**ASSIGNMENT**.
Nothing may be dropped. Retype the whole listing exactly.

**SUPPLIED DATA**.

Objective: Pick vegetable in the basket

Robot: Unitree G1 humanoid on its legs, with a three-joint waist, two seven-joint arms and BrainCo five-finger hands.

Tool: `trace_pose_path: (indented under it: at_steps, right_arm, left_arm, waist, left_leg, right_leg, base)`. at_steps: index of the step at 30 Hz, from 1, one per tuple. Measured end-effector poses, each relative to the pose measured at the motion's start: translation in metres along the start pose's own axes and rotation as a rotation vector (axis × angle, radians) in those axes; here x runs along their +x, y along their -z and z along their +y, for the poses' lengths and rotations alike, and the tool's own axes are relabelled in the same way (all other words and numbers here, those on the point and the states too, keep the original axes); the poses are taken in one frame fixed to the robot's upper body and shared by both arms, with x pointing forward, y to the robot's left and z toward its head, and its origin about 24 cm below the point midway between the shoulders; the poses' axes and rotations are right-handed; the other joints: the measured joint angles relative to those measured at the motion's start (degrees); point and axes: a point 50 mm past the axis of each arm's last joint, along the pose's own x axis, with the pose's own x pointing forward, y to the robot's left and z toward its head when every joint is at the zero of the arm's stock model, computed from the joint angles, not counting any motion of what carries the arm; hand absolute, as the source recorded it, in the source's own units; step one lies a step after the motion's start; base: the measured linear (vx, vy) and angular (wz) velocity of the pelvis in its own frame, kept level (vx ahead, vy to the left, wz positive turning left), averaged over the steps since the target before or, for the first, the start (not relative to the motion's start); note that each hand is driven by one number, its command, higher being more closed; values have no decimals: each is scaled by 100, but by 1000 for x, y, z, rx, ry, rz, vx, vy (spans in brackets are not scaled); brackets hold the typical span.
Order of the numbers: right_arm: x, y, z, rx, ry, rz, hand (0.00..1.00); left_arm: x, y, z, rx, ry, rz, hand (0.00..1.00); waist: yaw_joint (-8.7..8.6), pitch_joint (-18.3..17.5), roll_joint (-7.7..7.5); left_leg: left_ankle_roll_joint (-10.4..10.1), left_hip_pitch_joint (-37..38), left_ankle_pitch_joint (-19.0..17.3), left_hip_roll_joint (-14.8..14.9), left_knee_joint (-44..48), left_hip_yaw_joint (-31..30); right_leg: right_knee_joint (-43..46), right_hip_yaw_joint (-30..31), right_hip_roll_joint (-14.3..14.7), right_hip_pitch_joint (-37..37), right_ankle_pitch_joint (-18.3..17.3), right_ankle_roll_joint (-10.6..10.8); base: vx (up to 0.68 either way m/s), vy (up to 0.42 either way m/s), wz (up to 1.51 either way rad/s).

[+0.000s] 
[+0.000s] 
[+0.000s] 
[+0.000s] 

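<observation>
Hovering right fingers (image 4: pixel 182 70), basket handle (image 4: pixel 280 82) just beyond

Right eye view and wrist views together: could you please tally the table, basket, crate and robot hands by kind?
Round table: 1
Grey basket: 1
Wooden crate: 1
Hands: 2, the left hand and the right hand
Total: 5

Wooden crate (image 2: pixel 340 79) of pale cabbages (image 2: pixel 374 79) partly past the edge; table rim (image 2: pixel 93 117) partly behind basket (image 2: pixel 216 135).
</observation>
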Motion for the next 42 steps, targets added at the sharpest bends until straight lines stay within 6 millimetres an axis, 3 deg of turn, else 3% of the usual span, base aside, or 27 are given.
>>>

**REPLY TO THE EXERCISE**.
Objective: Pick vegetable in the basket

Robot: Unitree G1 humanoid on its legs, with a three-joint waist, two seven-joint arms and BrainCo five-finger hands.

Tool: `trace_pose_path: (indented under it: at_steps, right_arm, left_arm, waist, left_leg, right_leg, base)`. at_steps: index of the step at 30 Hz, from 1, one per tuple. Measured end-effector poses, each relative to the pose measured at the motion's start: translation in metres along the start pose's own axes and rotation as a rotation vector (axis × angle, radians) in those axes; here x runs along their +x, y along their -z and z along their +y, for the poses' lengths and rotations alike, and the tool's own axes are relabelled in the same way (all other words and numbers here, those on the point and the states too, keep the original axes); the poses are taken in one frame fixed to the robot's upper body and shared by both arms, with x pointing forward, y to the robot's left and z toward its head, and its origin about 24 cm below the point midway between the shoulders; the poses' axes and rotations are right-handed; the other joints: the measured joint angles relative to those measured at the motion's start (degrees); point and axes: a point 50 mm past the axis of each arm's last joint, along the pose's own x axis, with the pose's own x pointing forward, y to the robot's left and z toward its head when every joint is at the zero of the arm's stock model, computed from the joint angles, not counting any motion of what carries the arm; hand absolute, as the source recorded it, in the source's own units; step one lies a step after the motion's start; base: the measured linear (vx, vy) and angular (wz) velocity of the pelvis in its own frame, kept level (vx ahead, vy to the left, wz positive turning left), averaged over the steps since the target before or, for the first, the start (not relative to the motion's start); note that each hand is driven by one number, its command, higher being more closed; values have no decimals: each is scaled by 100, but by 1000 for x, y, z, rx, ry, rz, vx, vy (spans in brackets are not scaled); brackets hold the typical span.
Order of the numbers: right_arm: x, y, z, rx, ry, rz, hand (0.00..1.00); left_arm: x, y, z, rx, ry, rz, hand (0.00..1.00); waist: yaw_joint (-8.7..8.6), pitch_joint (-18.3..17.5), roll_joint (-7.7..7.5); left_leg: left_ankle_roll_joint (-10.4..10.1), left_hip_pitch_joint (-37..38), left_ankle_pitch_joint (-19.0..17.3), left_hip_roll_joint (-14.8..14.9), left_knee_joint (-44..48), left_hip_yaw_joint (-31..30); right_leg: right_knee_joint (-43..46), right_hip_yaw_joint (-30..31), right_hip_roll_joint (-14.3..14.7), right_hip_pitch_joint (-37..37), right_ankle_pitch_joint (-18.3..17.3), right_ankle_roll_joint (-10.6..10.8); base: vx (up to 0.68 either way m/s), vy (up to 0.42 either way m/s), wz (up to 1.51 either way rad/s).

[+0.000s] 
[+0.000s] 
[+0.000s] 
[+0.000s] 

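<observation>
Hovering right fingers (image 4: pixel 182 70), basket handle (image 4: pixel 280 82) just beyond

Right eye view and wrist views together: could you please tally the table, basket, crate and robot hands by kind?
Round table: 1
Grey basket: 1
Wooden crate: 1
Hands: 2, the left hand and the right hand
Total: 5

Wooden crate (image 2: pixel 340 79) of pale cabbages (image 2: pixel 374 79) partly past the edge; table rim (image 2: pixel 93 117) partly behind basket (image 2: pixel 216 135).
</observation>
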Motion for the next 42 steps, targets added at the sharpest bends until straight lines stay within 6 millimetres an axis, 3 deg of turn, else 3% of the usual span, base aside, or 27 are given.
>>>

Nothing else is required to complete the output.